Moon Duo „Occult Architecture Vol. 1“ / Review

Ripley Johnson und Sanae Yamada führen fort und abstrahieren, was Spacemen 3 Anfang der Achtziger begannen.

Moon Duo machen sofort klar, wo es hingehen soll: Ekstase, Hall, Verzerrung, Wahwah-Flattern. Der Sound des Mondpaars aus San Francisco gleicht dabei fast (nur fast!) bis zur Peinlichkeit genau dem von Spacemen 3, die vor gut drei Jahrzehnten schon dieselben Vokabeln aus ihren Instrumenten pressten. Aber eben nur fast. Denn Ripley Johnson und Sanae Yamada führen fort und abstrahieren, was Sonic Boom und Jason Pierce Anfang der Achtziger begannen: Eine düstere Mixtur aus Monotonie, Feedback und eventuellen Drogeneinflüssen um einen Sinn für Ohrwürmiges der Marke Beach Boys, Luna oder der Feelies zu erweitern.

Occult Architecture Vol. 1 lehrt uns, dass es ohnehin viel spannender ist in Kreisen voranzukommen.

Mazes war dabei vor sieben Jahren Moon Duos toller Einstand, gefolgt von Remixes und Instrumentals auf einer limitierten Tour-EP. Dann Circles und Shadow Of The Sun, Stadtpsychedelik nannte „Pitchfork“ das. Beach House auf Speed, Galaxie 500, Luna, Dean & Britta und als Überväter natürlich Suicide. Mit seiner Hauptband Wooden Shijps befährt Johnson im Grunde genommen dieselben Gewässer. Moon Duo sind dabei so etwas wie seine Offshore-Band, in der er völlig frei seine Ideen ausleben kann. Lichtdurchfluteter Dreampop hat hier ebenso Platz wie sämtliche Varianten ausgemergelter Nachtmusik.

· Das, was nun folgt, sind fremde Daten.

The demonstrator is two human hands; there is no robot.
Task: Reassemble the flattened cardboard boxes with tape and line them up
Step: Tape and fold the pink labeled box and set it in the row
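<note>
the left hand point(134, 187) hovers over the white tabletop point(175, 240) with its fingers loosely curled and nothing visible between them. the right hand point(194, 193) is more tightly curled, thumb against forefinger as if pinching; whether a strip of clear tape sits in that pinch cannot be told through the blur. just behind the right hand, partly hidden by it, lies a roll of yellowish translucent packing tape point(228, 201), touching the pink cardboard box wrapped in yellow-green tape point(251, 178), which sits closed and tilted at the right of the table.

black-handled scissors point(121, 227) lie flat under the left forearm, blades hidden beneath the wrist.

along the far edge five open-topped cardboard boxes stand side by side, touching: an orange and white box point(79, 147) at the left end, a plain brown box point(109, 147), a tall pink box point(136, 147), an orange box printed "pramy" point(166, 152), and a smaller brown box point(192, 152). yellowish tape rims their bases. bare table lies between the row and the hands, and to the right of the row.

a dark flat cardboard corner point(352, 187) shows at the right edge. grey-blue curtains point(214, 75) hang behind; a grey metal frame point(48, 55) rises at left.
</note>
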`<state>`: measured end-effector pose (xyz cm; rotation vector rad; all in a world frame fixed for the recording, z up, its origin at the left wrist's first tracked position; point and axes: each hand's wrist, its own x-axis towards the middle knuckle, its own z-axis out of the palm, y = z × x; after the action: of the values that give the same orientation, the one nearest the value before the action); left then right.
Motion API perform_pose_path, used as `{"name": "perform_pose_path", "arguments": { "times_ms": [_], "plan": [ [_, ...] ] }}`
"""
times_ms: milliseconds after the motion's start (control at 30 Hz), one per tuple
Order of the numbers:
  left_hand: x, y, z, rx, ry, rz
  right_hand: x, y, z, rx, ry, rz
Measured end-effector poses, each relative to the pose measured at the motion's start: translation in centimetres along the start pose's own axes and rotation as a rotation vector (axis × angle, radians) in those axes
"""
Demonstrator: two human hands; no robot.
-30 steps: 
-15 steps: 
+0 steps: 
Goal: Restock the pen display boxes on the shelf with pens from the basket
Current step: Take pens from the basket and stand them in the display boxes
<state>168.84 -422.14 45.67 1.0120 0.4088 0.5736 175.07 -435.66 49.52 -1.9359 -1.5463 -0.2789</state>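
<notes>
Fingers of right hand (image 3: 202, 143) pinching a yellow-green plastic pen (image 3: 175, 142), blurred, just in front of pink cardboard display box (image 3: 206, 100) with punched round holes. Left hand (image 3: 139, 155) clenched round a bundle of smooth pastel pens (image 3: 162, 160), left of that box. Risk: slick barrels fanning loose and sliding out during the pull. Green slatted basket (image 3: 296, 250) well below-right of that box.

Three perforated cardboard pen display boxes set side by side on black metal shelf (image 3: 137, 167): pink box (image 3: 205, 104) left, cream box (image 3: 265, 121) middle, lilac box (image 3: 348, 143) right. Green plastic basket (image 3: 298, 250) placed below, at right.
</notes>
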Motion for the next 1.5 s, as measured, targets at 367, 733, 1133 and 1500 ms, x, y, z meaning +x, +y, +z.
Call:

Mit den Occult Architectures wollen Moon Duo nun jene beiden Pole ausloten und zwei verschiedene Platten für jede Seelenfarbe machen. Die vorliegende Vol. 1 soll der dunkle erste Part sein, Teil zwei dann wieder heller werden. Wobei diese Dualität beinahe weltfremd wirkt. Nicht zuletzt die scheinbar mühelose Vereinbarung dieser beiden Welten machte Moon Duo stets zu einer einzigartigen Band, die scharf abgetrennt Hell-Dunkel-Kontraste ebenso wenig kannte wie das tägliche Leben. Und auch Occult Architecture Vol. 1 lehrt uns wieder, dass es ohnehin viel spannender ist in Kreisen voranzukommen.